Embeddings
Nhúng vector (Embeddings)
Dense numerical vectors that represent the semantic meaning of text, enabling similarity comparisons between pieces of content.
An embedding is a list of floating-point numbers (a vector) that encodes the semantic meaning of a piece of text. Two texts with similar meaning will have vectors that are close together in vector space; unrelated texts will be far apart.
**How they're generated**
Embedding models (like OpenAI's text-embedding-3 or Sentence Transformers) take text as input and output a fixed-length vector — typically 768 to 3,072 numbers. They're trained to push semantically similar texts close together.
**What "distance" means**
Cosine similarity is the most common measure: a score of 1.0 means identical direction (very similar meaning), 0 means perpendicular (unrelated). Dot product and Euclidean distance are also used.
**Core use cases**
*Semantic search*: Convert a query and a corpus of documents to embeddings, then rank documents by similarity to the query. Unlike keyword search, this matches meaning — "car" will match "automobile."
*RAG retrieval*: The first step in most RAG pipelines — embed your chunks, store them in a vector database, embed the query, and return the nearest neighbors.

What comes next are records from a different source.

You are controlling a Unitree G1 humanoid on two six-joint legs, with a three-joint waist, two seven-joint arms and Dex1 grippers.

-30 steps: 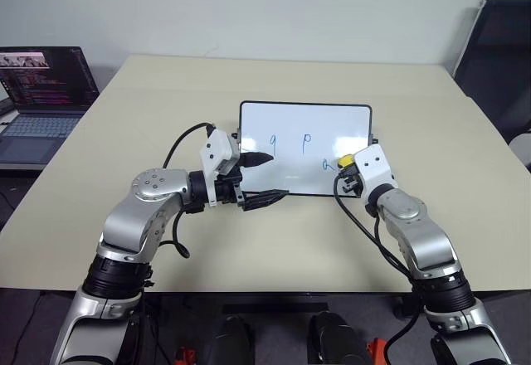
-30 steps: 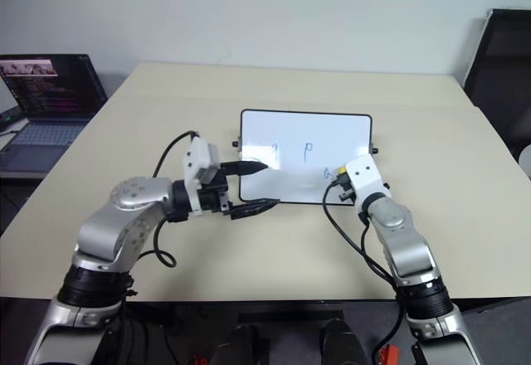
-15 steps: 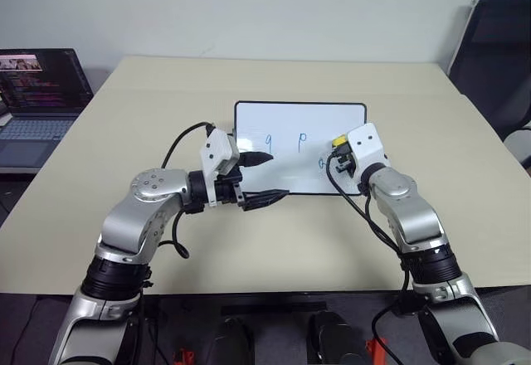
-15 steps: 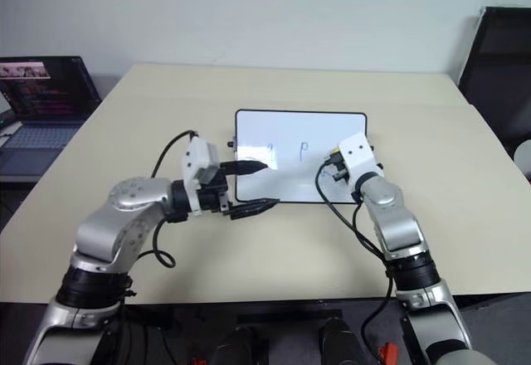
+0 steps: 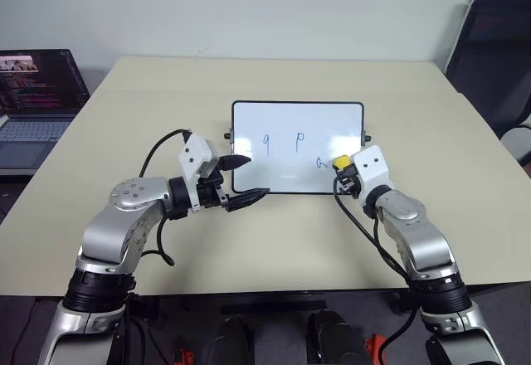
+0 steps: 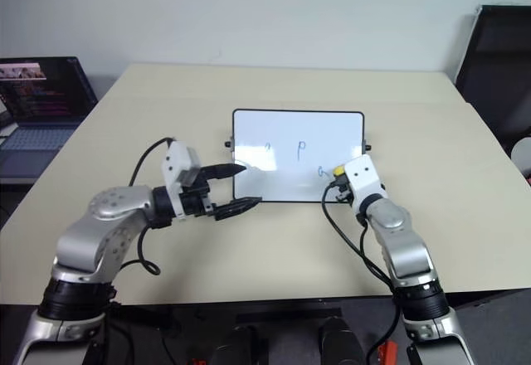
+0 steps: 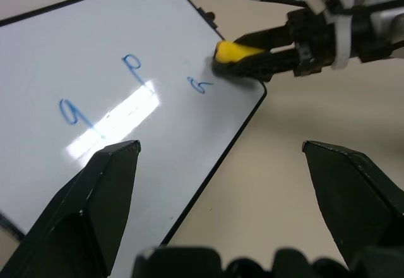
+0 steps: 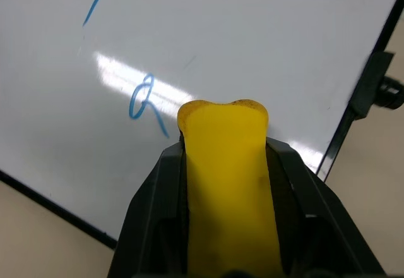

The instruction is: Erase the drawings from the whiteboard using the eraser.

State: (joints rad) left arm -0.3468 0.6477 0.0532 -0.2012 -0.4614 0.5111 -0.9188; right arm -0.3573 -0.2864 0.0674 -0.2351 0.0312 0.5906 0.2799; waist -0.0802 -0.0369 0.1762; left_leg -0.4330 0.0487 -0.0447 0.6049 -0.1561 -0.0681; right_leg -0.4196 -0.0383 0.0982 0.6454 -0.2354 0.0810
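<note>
An open laptop [image 5: 37,104] sits left of the beige table [image 5: 274,240]; a dark chair [image 5: 494,58] stands right.

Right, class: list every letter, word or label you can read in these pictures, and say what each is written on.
"g": blue marker, on the whiteboard.
"p": blue marker, same board.
"a": blue marker, same board, just beside the eraser.
Laptop screen text: too small to read.

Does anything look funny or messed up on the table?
Only one small thing: the yellow eraser looks squashed in the right hand, its tip flaring out past the fingers. The whiteboard lies flat and square, with its three blue drawings unsmudged.
</note>
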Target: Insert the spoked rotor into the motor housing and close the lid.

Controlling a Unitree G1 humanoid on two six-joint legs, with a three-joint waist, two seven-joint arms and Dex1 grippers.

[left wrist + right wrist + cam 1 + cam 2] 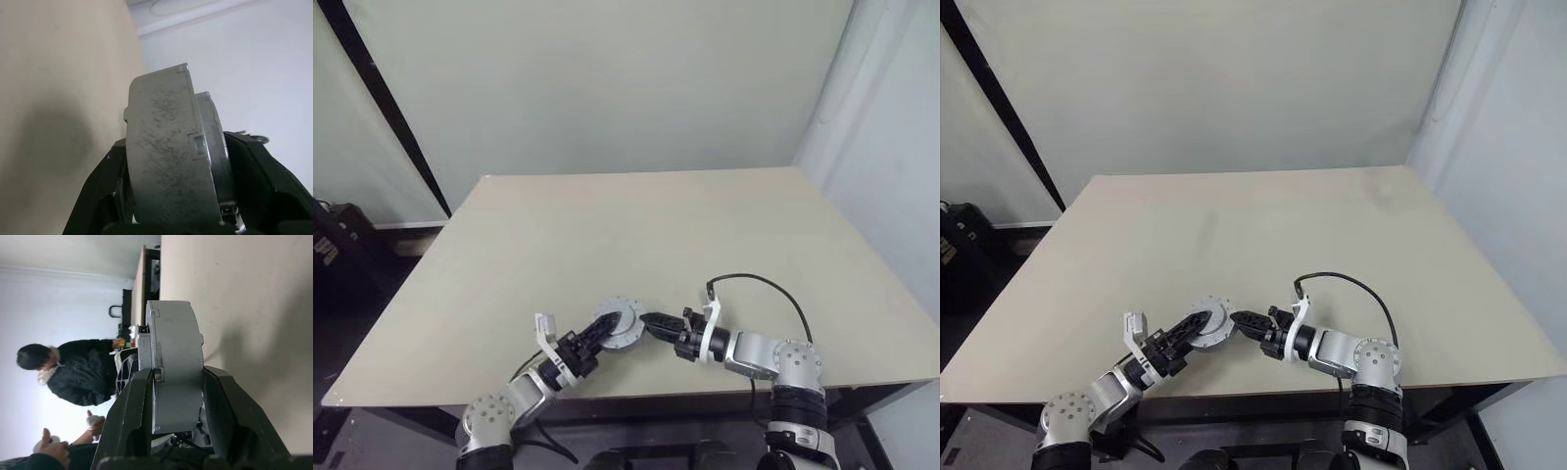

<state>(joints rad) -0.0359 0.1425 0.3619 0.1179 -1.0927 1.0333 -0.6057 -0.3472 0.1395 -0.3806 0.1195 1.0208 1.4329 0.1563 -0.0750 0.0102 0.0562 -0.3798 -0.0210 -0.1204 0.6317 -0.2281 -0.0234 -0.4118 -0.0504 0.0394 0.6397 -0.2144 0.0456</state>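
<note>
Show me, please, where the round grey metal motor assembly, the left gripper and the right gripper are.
round grey metal motor assembly (621, 324), left eye view, its flat top face.
left gripper (595, 338), left eye view, between fingertips.
right gripper (654, 322), left eye view, between fingertips.

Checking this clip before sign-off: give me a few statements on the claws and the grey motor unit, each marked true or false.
1. Both claws meet at the round grey metal motor assembly. True.
2. The assembly sits at the far edge of the beige table. False: near the front edge.
3. The right claw has its fingers on either side of the assembly. True.
4. The left claw is far from the assembly. False: its fingers flank it.
</note>
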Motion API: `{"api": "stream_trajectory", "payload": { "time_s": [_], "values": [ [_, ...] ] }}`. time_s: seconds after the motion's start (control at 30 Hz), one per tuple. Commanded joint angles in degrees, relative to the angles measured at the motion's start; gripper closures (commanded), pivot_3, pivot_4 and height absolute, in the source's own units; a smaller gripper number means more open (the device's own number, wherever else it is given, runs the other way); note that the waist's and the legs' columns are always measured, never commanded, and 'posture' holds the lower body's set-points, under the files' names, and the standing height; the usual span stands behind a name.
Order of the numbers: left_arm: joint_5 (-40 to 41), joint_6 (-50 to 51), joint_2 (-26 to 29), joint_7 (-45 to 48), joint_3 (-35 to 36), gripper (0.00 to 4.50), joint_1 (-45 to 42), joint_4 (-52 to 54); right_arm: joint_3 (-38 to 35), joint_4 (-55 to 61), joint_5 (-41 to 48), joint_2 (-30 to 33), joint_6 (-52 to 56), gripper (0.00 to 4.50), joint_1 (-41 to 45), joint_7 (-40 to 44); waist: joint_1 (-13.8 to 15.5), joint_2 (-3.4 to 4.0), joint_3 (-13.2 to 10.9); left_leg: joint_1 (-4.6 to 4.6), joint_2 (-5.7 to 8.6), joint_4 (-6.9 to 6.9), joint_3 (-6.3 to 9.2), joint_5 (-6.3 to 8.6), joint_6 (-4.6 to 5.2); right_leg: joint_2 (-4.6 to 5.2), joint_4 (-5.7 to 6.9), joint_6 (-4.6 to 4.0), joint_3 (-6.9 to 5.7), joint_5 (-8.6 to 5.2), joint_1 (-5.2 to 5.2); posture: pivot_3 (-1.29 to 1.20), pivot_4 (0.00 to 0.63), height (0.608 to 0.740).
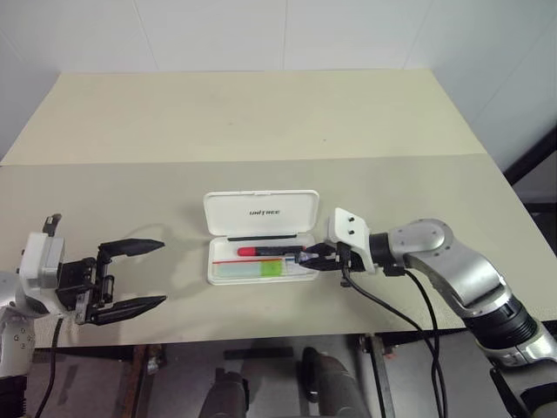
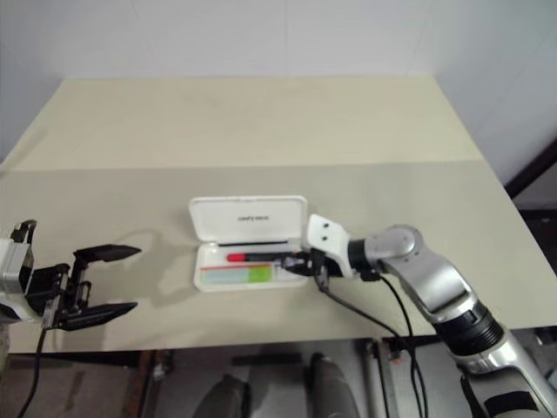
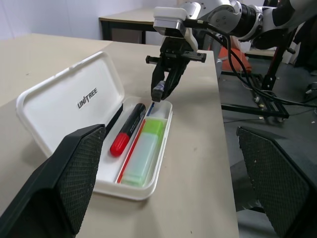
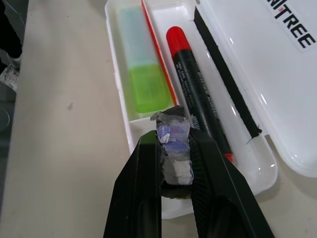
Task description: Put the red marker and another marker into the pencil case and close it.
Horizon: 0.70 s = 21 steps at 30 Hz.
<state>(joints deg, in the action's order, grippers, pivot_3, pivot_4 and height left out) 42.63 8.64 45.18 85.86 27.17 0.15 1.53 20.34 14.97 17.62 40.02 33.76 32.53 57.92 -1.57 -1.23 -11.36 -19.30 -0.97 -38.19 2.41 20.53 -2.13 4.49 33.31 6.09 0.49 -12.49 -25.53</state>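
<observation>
The white pencil case (image 1: 261,212) lies open at the table's middle, its lid with "UNITREE" lettering standing back. The red marker (image 1: 270,251) lies in the far part of its tray, red cap to the left. The other marker (image 1: 252,270), green-capped with a pale body, lies in the near part. My right gripper (image 1: 305,258) is shut, its taped tips low over the tray's right end, close to the red marker's (image 4: 195,89) end. I cannot tell whether they touch it. My left gripper (image 1: 162,273) stands open well left of the case, holding nothing.
The beige table (image 1: 261,131) has a seam running across behind the case, and its front edge (image 1: 287,335) lies close below both grippers. A black cable (image 1: 392,309) hangs from my right wrist over that edge. White walls stand behind the table.
</observation>
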Motion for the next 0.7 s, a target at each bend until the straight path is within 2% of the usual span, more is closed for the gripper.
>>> {"api": "stream_trajectory", "payload": {
  "time_s": [0.03,0.37,0.57,0.7],
  "values": [
    [0.86,-0.85,0.75,0.32,2.46,0.0,0.53,0.29,0.26,-0.05,-0.95,-1.21,-1.71,4.1,1.45,1.33,0.01,0.0,0.0,0.0,0.0,0.0,0.0,0.0,0.0,0.0,0.0,0.0,0.0,0.0,0.0,0.0,0.15,0.74],
    [1.58,-0.42,0.75,0.44,3.38,0.0,0.39,0.44,-0.93,3.14,0.5,-2.14,1.3,4.1,1.0,2.9,0.0,0.0,0.0,0.01,-0.01,-0.01,0.01,0.0,0.0,0.0,0.04,0.0,-0.01,0.0,0.0,0.0,0.15,0.74],
    [5.12,0.95,0.0,-0.59,5.44,0.0,-2.02,-0.61,-0.67,1.88,-0.32,-3.13,0.92,4.1,1.26,2.56,0.01,0.0,0.0,0.03,-0.01,-0.03,0.02,0.0,0.0,0.0,0.1,-0.01,-0.01,0.0,0.0,0.0,0.15,0.74],
    [4.61,0.24,0.67,2.33,5.67,0.0,-0.55,-1.79,-0.29,1.01,-0.89,-3.26,0.27,4.1,1.47,3.27,-0.05,0.0,0.0,0.03,0.0,-0.03,0.01,0.0,-0.01,0.01,0.1,-0.01,-0.01,0.0,0.0,0.0,0.15,0.74]
  ]
}}
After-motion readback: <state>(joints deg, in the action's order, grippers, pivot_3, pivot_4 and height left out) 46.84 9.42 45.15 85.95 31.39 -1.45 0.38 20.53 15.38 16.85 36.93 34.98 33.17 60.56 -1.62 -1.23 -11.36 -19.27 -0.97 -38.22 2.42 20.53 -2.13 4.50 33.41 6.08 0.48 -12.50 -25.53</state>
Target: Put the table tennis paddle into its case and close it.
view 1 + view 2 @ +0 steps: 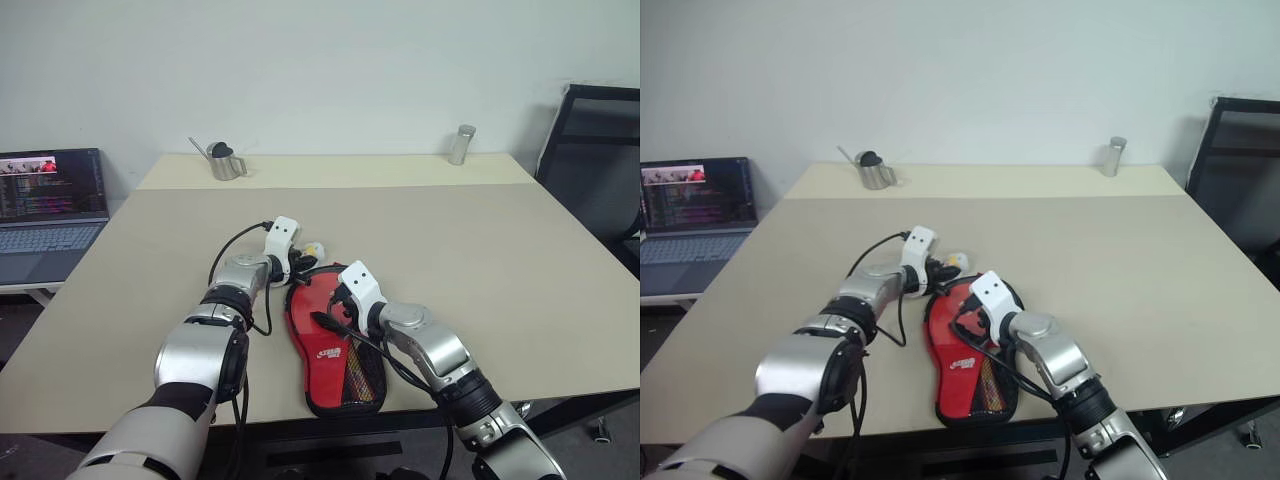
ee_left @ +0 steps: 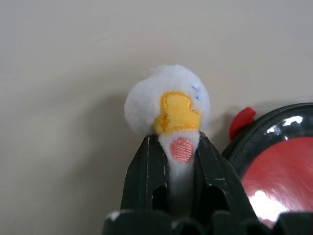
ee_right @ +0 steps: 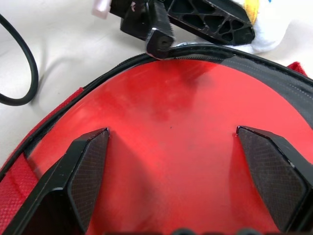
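- While lying inside the case, shows its red rubber face upward: the table tennis paddle, round head toward the far end of the pouch.
- Rests flat near the front edge of the table, red side with white logo and mesh panel up, black zipper edge around the paddle head not closed.
- Hangs from the zipper at the far end of the case: a small white plush charm with yellow beak and pink spot.
- Grips this plush charm: left gripper, two black fingers pressed narrow on its lower part, white fabric squeezed between them.
- Hovers just over the red paddle face: right gripper, fingers spread wide, one at each side, holding nothing; contact with the rubber cannot be told.
- Stand at the far table edge, well apart: a metal watering can and a metal cylinder.
- Sits on a lower surface at the left: an open laptop.
- Stands at the right: a black chair.
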Controlling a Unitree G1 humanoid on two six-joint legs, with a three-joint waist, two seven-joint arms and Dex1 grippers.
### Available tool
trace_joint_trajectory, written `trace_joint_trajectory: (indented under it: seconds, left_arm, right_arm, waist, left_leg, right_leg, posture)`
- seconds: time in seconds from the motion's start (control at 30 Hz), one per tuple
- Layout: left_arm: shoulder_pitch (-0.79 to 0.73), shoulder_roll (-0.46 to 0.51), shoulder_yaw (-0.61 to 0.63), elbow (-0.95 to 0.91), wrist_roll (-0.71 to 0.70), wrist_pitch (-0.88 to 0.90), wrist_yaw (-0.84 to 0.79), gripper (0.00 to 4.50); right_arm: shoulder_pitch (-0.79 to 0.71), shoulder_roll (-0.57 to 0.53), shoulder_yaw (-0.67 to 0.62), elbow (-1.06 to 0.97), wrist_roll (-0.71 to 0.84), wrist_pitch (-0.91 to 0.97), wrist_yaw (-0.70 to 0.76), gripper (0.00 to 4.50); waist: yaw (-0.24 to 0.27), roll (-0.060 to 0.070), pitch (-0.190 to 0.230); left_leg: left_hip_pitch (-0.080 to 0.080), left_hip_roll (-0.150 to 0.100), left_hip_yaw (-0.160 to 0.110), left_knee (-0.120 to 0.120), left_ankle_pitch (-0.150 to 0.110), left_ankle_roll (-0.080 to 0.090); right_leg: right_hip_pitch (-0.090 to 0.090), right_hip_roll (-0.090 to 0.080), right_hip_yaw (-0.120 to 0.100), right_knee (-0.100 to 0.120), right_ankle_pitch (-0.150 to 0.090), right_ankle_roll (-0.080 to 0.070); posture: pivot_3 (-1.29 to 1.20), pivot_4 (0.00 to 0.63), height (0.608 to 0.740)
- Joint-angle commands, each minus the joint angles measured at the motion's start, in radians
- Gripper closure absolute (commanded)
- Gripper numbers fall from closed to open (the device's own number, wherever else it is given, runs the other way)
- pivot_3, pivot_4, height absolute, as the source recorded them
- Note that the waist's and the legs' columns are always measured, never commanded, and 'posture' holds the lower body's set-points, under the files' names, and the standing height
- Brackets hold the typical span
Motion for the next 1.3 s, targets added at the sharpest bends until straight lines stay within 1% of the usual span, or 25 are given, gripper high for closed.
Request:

*Clustering and classification*: Group similar content automatically or use embeddings as features for downstream ML models.
*Duplicate detection and recommendations*: Find near-duplicate content or recommend similar articles.
**Pitfalls**
Embeddings capture semantics but not factual correctness. Two contradictory sentences can have similar embeddings if they discuss the same topic. Embeddings are also language-agnostic only to a degree — cross-lingual models vary in quality. And embedding quality depends heavily on the model used; switching models requires re-embedding your entire corpus.